▶ _INPUT RECORDS_:
......

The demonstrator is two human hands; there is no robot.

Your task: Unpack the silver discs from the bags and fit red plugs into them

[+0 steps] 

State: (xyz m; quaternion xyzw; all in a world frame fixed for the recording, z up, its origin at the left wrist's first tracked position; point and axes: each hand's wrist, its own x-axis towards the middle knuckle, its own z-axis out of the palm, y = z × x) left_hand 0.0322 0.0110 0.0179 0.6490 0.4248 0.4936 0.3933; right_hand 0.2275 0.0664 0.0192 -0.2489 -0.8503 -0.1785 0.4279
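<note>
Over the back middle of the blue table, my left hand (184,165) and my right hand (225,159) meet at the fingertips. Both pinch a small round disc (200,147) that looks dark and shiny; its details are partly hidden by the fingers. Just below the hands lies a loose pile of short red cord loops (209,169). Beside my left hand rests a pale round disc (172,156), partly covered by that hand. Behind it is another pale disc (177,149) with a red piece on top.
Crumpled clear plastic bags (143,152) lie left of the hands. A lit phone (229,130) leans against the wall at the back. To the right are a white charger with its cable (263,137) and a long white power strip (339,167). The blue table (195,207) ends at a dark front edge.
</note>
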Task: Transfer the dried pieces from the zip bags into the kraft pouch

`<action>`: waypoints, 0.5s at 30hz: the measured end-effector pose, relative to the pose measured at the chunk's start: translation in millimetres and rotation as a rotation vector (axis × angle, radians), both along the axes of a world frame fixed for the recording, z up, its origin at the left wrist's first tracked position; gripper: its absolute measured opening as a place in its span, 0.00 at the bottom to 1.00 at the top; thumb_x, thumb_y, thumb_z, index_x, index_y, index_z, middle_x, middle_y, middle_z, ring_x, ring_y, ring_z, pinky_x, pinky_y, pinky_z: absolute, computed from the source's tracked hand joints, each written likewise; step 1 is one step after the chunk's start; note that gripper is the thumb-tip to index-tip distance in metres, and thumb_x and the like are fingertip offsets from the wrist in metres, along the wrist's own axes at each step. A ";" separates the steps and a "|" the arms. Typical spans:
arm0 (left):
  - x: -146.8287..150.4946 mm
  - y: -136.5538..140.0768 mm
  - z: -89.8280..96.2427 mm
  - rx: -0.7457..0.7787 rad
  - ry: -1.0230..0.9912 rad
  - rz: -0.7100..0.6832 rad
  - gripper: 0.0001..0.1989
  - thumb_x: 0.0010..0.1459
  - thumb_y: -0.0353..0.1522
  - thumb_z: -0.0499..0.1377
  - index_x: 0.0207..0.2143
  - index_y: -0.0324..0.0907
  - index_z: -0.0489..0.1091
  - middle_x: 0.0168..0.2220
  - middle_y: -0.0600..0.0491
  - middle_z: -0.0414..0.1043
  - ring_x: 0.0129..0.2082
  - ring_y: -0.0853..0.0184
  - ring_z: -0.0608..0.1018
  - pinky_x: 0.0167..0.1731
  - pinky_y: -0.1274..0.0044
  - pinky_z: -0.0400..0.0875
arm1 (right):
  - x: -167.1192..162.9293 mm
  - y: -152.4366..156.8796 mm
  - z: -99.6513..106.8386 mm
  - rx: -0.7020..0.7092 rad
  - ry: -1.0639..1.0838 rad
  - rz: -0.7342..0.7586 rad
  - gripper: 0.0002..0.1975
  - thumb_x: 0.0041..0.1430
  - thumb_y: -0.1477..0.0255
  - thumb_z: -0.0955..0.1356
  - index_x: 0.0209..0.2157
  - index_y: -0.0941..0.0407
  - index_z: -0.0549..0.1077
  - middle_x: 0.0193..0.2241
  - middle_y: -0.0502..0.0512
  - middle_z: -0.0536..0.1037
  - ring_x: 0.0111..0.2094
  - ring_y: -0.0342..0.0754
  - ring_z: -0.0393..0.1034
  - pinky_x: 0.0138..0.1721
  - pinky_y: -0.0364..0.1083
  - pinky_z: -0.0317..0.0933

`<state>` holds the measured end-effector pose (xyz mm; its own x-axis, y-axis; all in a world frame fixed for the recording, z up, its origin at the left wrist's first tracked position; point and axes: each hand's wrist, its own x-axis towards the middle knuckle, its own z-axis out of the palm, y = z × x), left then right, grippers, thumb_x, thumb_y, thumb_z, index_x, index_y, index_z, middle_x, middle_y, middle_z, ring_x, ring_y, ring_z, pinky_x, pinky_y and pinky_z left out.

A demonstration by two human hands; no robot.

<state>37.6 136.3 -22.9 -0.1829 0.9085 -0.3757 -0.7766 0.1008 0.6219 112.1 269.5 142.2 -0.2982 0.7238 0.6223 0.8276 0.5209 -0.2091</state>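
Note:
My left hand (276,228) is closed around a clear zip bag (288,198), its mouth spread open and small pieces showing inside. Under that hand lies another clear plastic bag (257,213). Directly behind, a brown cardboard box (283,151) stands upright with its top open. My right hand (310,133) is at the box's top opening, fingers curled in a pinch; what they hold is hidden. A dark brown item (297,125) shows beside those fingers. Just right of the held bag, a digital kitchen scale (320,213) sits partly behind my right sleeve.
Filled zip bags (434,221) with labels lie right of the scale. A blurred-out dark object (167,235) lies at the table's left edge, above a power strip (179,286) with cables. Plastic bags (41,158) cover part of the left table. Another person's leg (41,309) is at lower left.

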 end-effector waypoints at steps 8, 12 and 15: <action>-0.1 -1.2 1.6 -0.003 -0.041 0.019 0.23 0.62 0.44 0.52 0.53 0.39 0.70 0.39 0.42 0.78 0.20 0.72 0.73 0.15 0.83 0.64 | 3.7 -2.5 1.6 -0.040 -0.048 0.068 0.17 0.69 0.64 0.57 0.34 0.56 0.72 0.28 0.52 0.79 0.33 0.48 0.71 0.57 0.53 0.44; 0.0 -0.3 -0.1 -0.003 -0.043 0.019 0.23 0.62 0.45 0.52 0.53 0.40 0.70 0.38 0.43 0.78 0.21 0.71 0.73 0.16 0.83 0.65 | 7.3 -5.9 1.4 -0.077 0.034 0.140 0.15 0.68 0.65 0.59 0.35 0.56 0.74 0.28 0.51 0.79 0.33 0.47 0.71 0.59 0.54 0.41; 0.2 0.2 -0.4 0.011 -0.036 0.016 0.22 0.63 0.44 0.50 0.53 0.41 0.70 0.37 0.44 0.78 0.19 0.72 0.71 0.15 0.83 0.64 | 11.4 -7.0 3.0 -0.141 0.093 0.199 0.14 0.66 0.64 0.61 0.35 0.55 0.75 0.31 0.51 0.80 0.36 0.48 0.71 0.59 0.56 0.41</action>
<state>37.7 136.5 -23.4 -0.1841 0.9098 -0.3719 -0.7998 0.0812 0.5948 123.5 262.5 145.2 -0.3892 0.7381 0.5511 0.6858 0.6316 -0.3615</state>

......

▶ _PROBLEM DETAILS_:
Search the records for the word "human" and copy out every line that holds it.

▶ _RESULT OF THE EXERCISE_:
The demonstrator is two human hands; there is no robot.
A demonstration by two human hands; no robot.

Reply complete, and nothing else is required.